DIRECTIONS FOR THIS TASK: Of the lines in the data below, write out exactly those from the one holding "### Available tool" through the one holding "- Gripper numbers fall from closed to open", both included.

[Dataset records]
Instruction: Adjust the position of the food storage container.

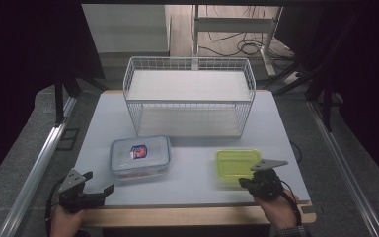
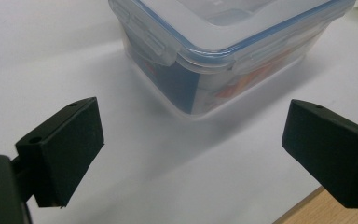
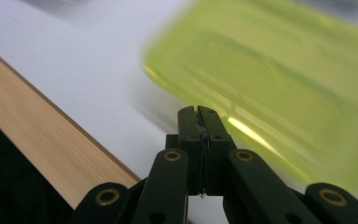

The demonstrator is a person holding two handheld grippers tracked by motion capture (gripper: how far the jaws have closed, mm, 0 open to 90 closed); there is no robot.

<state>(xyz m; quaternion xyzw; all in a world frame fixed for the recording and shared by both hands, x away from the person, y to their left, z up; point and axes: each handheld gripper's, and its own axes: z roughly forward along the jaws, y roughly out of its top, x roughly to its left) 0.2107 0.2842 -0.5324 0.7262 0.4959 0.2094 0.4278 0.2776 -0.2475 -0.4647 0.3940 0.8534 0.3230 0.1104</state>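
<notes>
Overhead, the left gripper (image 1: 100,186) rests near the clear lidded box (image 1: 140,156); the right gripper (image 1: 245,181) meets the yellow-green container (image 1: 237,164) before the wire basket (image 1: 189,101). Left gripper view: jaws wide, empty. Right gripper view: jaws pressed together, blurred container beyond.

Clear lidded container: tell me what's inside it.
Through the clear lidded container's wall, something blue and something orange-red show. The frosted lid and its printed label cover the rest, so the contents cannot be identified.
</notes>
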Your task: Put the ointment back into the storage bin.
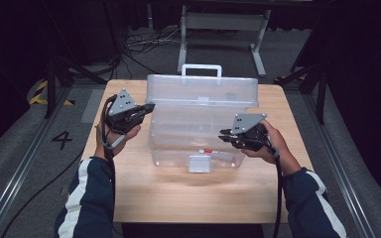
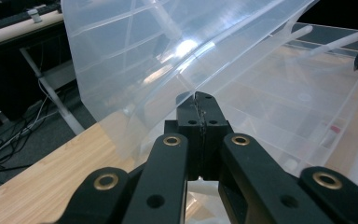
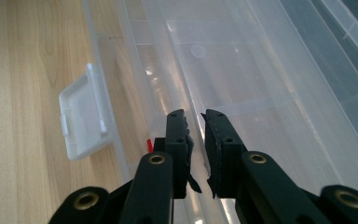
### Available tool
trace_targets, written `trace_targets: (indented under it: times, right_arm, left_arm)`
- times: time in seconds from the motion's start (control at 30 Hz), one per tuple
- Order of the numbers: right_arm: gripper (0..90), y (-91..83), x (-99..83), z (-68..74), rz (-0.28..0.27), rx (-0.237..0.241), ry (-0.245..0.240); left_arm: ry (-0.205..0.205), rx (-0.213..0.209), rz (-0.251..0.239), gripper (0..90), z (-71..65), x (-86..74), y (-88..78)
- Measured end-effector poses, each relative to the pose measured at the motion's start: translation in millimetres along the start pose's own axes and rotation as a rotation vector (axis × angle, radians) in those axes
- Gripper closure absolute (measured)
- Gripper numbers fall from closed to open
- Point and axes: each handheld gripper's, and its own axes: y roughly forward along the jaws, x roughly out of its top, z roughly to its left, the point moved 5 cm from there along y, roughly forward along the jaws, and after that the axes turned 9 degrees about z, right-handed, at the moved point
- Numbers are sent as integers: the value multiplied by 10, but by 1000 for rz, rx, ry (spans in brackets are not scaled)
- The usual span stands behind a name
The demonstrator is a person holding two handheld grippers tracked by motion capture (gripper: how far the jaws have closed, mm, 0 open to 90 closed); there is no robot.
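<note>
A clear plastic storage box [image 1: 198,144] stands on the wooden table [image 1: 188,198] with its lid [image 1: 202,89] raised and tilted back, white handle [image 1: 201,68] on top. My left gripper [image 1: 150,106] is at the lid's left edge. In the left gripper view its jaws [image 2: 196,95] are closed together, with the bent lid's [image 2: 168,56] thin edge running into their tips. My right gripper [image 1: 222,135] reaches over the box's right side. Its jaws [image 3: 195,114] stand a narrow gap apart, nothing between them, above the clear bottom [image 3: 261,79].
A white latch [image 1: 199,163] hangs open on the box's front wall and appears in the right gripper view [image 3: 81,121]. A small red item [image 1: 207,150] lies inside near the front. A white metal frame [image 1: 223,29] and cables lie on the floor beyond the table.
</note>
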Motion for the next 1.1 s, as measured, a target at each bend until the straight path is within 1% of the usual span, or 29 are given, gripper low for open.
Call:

ANSWER SPACE:
### Available tool
trace_targets, written `trace_targets: (indented under it: times, right_arm, left_arm)`
- times: time in seconds from the motion's start (control at 30 Hz), one per tuple
- Order of the numbers: right_arm: gripper (0..90), y (-91..83), x (-99..83), z (-68..74), rz (-0.28..0.27), rx (-0.237..0.241), ry (-0.245..0.240); left_arm: ry (-0.205..0.205), rx (-0.213..0.209), rz (-0.251..0.239), gripper (0..90), z (-71..65), x (-86..74), y (-88..78)
- Measured end-effector poses, each relative to the pose measured at the motion's start: translation in millimetres along the start pose's own axes and rotation as a rotation vector (axis × angle, radians) in those axes
- Gripper closure absolute (measured)
- Gripper numbers fall from closed to open

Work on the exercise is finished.